Implant restores instructor’s hearing

  • Published
  • By Dewey Mitchell
  • Wilford Hall Medical Center Public Affairs
After serving 22 years on active duty, retired Maj. Robert Graves was stricken with sudden hearing loss in 1990.

"I woke up, and everyone sounded like they were a block away in a tunnel even though they were in the same room with me," he said.

Stationed at Kelly Air Force Base, Texas, at the time, he found out five weeks later that he was suffering from an autoimmune disorder, where the immune system attacks part of the body.

One year later, Graves failed a physical and was medically retired with 60-percent hearing loss.

His medical care continued with Veterans Affairs, who raised his hearing disability to 100 percent in 1997. He said he could not communicate except in face-to-face situations, where he could read lips.

He was referred back to Wilford Hall Medical Center here in 2002 for cochlear-implant surgery.

The Wilford Hall cochlear implant team is the only one of its kind in the Air Force. The team provides cochlear-implant surgery, audiology and speech services, and medical support for implant candidates and their families.

Members of Wilford Hall Medical Center evaluate all potential candidates to determine hearing status, speech ability, social and psychological concerns and surgical compatibility. A battery of tests is required to determine cochlear-implant candidacy, officials said.

Before Graves’ cochlear implant Jan. 8, he said he could only decipher three words out of a list of 50. In his first follow-up after the implant, he could decipher 35 words out of 50.

"The first words shocked me (because) they were so loud and clear. Hearing aids were loud, but not clear. The difference is night and day," Graves said.

"It's not a perfect reproduction of the human voice,” he said. “People have to give the brain time to adapt to the new sounds. It's almost like a voice in your brain, because you don't have your eardrum vibrating as with normal hearing.”

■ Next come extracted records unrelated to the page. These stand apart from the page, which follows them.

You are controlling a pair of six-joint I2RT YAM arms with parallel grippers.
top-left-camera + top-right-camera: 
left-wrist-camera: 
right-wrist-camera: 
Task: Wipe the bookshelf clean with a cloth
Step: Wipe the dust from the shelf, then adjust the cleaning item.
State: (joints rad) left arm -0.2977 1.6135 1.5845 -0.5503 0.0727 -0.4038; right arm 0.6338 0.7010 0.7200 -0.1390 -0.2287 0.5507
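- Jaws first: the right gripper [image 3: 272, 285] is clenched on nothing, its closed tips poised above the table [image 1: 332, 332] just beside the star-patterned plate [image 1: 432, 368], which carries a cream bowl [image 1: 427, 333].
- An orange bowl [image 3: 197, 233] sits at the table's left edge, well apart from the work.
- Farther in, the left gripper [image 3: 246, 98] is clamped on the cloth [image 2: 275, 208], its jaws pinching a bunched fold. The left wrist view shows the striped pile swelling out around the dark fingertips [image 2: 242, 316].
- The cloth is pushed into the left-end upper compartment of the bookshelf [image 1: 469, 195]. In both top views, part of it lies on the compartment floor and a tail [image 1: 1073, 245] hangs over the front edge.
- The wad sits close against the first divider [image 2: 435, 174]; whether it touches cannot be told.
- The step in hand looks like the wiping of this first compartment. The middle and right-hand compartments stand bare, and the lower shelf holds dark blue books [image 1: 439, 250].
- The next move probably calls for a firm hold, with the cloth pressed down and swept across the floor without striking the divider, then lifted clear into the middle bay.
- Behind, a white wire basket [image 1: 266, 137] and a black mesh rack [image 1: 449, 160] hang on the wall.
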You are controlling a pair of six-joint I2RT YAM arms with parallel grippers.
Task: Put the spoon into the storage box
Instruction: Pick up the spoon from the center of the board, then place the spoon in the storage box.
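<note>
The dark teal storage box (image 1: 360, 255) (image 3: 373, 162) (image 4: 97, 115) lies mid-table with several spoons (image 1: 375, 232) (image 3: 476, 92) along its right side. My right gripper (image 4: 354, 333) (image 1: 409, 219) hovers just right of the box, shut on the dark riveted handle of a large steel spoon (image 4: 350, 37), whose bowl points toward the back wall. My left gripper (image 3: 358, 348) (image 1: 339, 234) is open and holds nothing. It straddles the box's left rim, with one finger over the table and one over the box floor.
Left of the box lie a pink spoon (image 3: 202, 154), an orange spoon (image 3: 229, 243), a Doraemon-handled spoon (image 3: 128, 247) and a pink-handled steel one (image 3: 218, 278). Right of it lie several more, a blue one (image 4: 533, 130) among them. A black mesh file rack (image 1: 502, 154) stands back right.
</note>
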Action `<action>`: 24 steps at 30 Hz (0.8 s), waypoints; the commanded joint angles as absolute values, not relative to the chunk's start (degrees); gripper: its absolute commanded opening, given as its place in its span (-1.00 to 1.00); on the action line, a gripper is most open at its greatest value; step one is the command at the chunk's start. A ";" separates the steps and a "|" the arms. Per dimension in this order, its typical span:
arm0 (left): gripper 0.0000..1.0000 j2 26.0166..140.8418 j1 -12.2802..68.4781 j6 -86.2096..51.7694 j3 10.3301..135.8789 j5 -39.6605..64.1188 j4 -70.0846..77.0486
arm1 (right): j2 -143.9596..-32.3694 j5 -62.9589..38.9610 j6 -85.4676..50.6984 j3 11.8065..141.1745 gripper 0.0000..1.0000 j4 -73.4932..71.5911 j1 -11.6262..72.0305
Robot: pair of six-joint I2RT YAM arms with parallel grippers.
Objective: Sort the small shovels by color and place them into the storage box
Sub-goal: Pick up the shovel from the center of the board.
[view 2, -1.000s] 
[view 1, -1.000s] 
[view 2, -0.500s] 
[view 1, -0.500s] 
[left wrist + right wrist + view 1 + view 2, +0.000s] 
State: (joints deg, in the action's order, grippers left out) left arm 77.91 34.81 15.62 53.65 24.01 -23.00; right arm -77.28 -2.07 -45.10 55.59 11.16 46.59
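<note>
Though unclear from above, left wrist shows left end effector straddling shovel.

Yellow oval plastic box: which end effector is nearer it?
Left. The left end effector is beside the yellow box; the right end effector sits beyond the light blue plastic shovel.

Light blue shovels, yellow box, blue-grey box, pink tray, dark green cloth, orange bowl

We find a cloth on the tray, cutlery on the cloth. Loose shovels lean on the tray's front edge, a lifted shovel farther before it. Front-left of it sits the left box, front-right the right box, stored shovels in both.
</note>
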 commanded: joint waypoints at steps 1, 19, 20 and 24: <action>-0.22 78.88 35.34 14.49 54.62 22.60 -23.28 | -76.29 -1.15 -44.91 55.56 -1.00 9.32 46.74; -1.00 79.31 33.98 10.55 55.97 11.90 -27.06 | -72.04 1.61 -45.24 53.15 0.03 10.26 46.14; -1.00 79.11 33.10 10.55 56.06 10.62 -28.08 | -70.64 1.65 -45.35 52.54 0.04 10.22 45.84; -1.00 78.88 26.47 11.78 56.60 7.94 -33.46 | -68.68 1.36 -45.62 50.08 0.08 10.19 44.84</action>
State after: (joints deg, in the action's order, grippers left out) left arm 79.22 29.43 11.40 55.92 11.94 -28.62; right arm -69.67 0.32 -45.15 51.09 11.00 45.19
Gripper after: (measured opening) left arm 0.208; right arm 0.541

Graves, who has been an Air Force civilian employee since 1992, said the implant has changed his life for the better. He is the chief of the 342nd Training Squadron’s training development element of security-forces training.

"My whole persona has (gone) back to the old Rob Graves -- optimistic (and) career-minded,” he said. “Now 90-percent of all I hear sounds normal. This gives me clear speech understanding.

"It gave me my life back," he said, remembering a recent occasion where he sat in the back of an auditorium and understood the commander during a commander's call for the first time since 1990.

"Music is the hardest thing to adapt to. At first with the implant, music sounded terrible, but now it sounds more like before," Graves said. He also said that telephones plug into the implant directly, and he can now use a cell phone with almost no difficulty.

Outside the military, cochlear implants cost almost $40,000, and many insurers do not cover the procedure.

For anyone considering getting an implant, Graves said they should go in for an evaluation to make an informed decision.